NumPy Array Squeeze

numpy
Published

September 27, 2024

np.squeeze() function in numpy efficiently removes single-dimensional entries from an array’s shape. Understanding and utilizing squeeze() can significantly improve your code’s readability and efficiency, especially when dealing with arrays resulting from operations that might inadvertently introduce unnecessary dimensions.

This post will look into the functionality of np.squeeze(), providing clear explanations and practical examples to solidify your understanding.

Understanding Singleton Dimensions

Before diving into squeeze(), let’s clarify what singleton dimensions are. A singleton dimension is a dimension with a size of 1. Consider the following examples:

  • array([[1]]): This array has shape (1, 1). Both dimensions are singleton dimensions.
  • array([[[1, 2, 3]]]): This array has shape (1, 1, 3). The first two dimensions are singleton dimensions.
  • array([1, 2, 3]): This array has shape (3,). It has no singleton dimensions.

The Power of np.squeeze()

The np.squeeze() function removes singleton dimensions from an array. It modifies the array in place if the out parameter isn’t specified. Let’s illustrate this with code:

import numpy as np

x = np.array([[1, 2, 3]])  # Shape (1, 3)
y = np.squeeze(x)         # Shape (3,)
print(f"Original array x shape: {x.shape}")
print(f"Squeezed array y shape: {y.shape}")

#Example 2: Removing multiple singleton dimensions
z = np.array([[[1]]])      #Shape (1,1,1)
w = np.squeeze(z)        #Shape () - a scalar
print(f"Original array z shape: {z.shape}")
print(f"Squeezed array w shape: {w.shape}")

a = np.array([1, 2, 3])  # Shape (3,)
b = np.squeeze(a)         # Shape (3,) - No change
print(f"Original array a shape: {a.shape}")
print(f"Squeezed array b shape: {b.shape}")


#Example 4: Specifying axis to squeeze
c = np.array([[[1,2],[3,4]]]) #Shape (1,2,2)
d = np.squeeze(c, axis=0) #Shape (2,2) - squeezes along axis 0
print(f"Original array c shape: {c.shape}")
print(f"Squeezed array d shape: {d.shape}")

e = np.squeeze(c, axis=1) #This will raise an error, as axis 1 is not a singleton dimension.

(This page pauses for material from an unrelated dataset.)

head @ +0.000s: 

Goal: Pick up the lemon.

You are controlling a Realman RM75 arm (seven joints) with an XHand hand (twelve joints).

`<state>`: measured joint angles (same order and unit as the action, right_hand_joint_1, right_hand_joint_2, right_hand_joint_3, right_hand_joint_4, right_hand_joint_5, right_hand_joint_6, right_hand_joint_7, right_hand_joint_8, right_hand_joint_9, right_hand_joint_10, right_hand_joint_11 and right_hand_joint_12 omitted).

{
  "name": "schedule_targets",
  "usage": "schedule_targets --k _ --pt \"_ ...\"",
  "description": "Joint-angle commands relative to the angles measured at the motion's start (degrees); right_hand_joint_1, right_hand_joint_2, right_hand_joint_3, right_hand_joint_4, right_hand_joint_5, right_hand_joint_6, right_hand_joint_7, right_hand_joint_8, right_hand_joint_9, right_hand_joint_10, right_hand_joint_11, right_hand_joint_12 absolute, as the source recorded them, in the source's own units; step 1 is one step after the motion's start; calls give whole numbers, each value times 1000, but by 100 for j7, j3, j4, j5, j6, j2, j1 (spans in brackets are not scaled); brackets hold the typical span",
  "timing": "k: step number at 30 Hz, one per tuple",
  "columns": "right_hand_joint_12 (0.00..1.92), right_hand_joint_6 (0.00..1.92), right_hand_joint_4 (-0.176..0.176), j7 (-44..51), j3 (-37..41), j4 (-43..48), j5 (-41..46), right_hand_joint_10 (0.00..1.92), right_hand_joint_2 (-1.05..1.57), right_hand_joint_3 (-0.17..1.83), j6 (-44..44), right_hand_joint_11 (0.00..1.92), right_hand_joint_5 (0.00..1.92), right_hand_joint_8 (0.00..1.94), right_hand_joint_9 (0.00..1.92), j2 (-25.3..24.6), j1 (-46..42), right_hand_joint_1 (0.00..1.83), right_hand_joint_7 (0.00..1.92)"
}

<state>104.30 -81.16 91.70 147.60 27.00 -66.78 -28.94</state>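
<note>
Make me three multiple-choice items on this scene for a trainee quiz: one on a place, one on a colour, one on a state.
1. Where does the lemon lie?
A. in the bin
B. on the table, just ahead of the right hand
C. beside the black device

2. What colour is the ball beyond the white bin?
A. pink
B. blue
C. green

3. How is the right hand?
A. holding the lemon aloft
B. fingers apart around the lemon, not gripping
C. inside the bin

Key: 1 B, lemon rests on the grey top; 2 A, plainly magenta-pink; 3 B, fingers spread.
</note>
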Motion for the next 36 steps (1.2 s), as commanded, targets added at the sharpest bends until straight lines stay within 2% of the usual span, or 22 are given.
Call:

The output clearly demonstrates how squeeze() effectively removes singleton dimensions. Note that if the array has no singleton dimensions, squeeze() returns the original array without modification. Also note that specifying an axis to squeeze allows for more granular control over the dimension removal process.

When to Use squeeze()

squeeze() proves invaluable in various scenarios:

  • Cleaning up array shapes: After certain array operations, you might end up with arrays containing unnecessary singleton dimensions. squeeze() provides a clean way to remove these, improving the readability and efficiency of subsequent operations.
  • Interoperability with functions: Some functions might expect arrays of a specific shape. squeeze() ensures your arrays conform to these expectations.
  • Simplifying code: By removing unnecessary dimensions, squeeze() leads to cleaner and more concise code.

Using squeeze() strategically enhances your NumPy workflow, leading to more efficient and readable code. Mastering this simple yet powerful function will significantly improve your data manipulation skills.